Thanks for the advice! I work out of town so unfortunately I won't get back to the furnace until Friday. I had my wife send me a picture of the wiring diagram and it shows the three limit switches in series on a single circuit with the low pressure switch branching off with a separate wire returning to the control board. When I tested things last weekend I jumped out the main limit LS1 and the rollout ROSI and the error didn't clear. At this point I'm thinking it's either a bad inducer limit switch LS2 or a break in the circuit. As I now know the wiring layout I can check for voltage at all points to determine where the problem is.



As I've replaced the board I now have ordered and plan to replace the 3 limits and the 2 pressure switches. The board was only $150 and the switches were under $100. When I was checking things out last weekend I exercised the pressure switches and noticed continuity improved after the clicked a few times so I figured given the age of the furnace it wouldn't hurt to replace the safety switches at about the same cost as a tech visit with no parts.

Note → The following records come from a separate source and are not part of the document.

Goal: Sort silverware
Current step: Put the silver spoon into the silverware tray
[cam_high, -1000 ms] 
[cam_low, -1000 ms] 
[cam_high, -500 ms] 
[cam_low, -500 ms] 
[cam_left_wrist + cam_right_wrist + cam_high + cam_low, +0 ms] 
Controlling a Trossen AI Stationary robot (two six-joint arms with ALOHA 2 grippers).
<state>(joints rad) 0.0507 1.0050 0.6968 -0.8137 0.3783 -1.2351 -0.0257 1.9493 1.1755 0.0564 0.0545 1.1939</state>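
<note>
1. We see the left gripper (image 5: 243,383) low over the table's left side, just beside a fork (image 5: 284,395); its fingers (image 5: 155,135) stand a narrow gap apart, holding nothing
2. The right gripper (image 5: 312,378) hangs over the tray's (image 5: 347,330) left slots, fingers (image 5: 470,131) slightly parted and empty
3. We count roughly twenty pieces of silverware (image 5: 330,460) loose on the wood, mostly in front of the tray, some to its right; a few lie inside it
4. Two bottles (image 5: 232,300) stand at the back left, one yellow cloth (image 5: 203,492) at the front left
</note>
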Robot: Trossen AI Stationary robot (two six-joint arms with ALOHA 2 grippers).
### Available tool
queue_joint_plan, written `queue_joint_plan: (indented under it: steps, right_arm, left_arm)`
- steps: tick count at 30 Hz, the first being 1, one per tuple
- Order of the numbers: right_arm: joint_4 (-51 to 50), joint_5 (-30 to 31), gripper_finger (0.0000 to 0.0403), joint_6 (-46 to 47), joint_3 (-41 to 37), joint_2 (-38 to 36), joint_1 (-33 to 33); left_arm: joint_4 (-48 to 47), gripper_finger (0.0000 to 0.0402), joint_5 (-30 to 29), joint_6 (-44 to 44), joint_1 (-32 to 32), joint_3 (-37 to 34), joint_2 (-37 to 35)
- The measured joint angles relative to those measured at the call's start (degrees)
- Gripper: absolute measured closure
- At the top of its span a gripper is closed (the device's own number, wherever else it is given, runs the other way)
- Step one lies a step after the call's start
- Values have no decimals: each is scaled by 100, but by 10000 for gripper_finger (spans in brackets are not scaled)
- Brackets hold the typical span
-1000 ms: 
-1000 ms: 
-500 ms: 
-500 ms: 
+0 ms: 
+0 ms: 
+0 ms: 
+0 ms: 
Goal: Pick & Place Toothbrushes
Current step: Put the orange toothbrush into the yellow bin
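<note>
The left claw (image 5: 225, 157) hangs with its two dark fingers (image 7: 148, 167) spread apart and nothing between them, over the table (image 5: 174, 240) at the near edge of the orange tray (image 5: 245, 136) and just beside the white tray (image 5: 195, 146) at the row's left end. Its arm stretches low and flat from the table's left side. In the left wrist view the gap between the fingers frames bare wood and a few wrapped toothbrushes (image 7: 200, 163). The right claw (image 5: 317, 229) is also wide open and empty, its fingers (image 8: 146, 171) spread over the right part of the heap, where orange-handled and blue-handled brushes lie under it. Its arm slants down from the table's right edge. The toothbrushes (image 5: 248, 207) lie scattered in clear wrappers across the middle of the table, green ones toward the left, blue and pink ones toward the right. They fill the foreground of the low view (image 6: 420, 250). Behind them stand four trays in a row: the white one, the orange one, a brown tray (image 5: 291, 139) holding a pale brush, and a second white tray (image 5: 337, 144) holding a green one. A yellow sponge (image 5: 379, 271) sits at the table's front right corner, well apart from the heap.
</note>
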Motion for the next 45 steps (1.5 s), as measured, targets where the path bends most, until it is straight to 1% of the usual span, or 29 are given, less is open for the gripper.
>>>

I also ordered a digital differential pressure gauge to measure the pressure drop from the inducer to the burning box. I want to make sure I got the proper differential and airflow. I'll update after I get back to the unit this weekend. 



Thanks again for the help!!


----------



## biglars57 (May 8, 2018)

beenthere said:


> That should be a 2 stage furnace with a VS blower.
> 
> 
> As suggested earlier, jump from R to W1 and see if it runs properly. Also, make sure the blue wire is connected to C in the furnace, and not to W2.



I wired the nest thermostat myself and the blue is connected to the common. I will also try jumping the R to W1. Thanks


----------



## user_12345a (Nov 23, 2014)

Don't change out any parts before identifying where the break in the circuit is with your meter. There's no need to do so, don't waste your money.


----------



## biglars57 (May 8, 2018)

user_12345a said:


> Don't change out any parts before identifying where the break in the circuit is with your meter. There's no need to do so, don't waste your money.



I hear ya......but given I'm gone during the week I want to make sure I get it fixed. Last weekend after installing the board things seemed to be fine but come Monday morning they weren't. I'm concerned I'll get home and the furnace will work fine until I leave again. So for me it's just insurance to replace all the switches.


----------



## user_12345a (Nov 23, 2014)

The problem may not be in the switches, could be a connection.

For the high limit to stick open, it has to open at least once, and it shouldn't ever be tripping.

The rollouts are usually manual reset so if one trips the furnace won't operate without resetting it.


----------



## biglars57 (May 8, 2018)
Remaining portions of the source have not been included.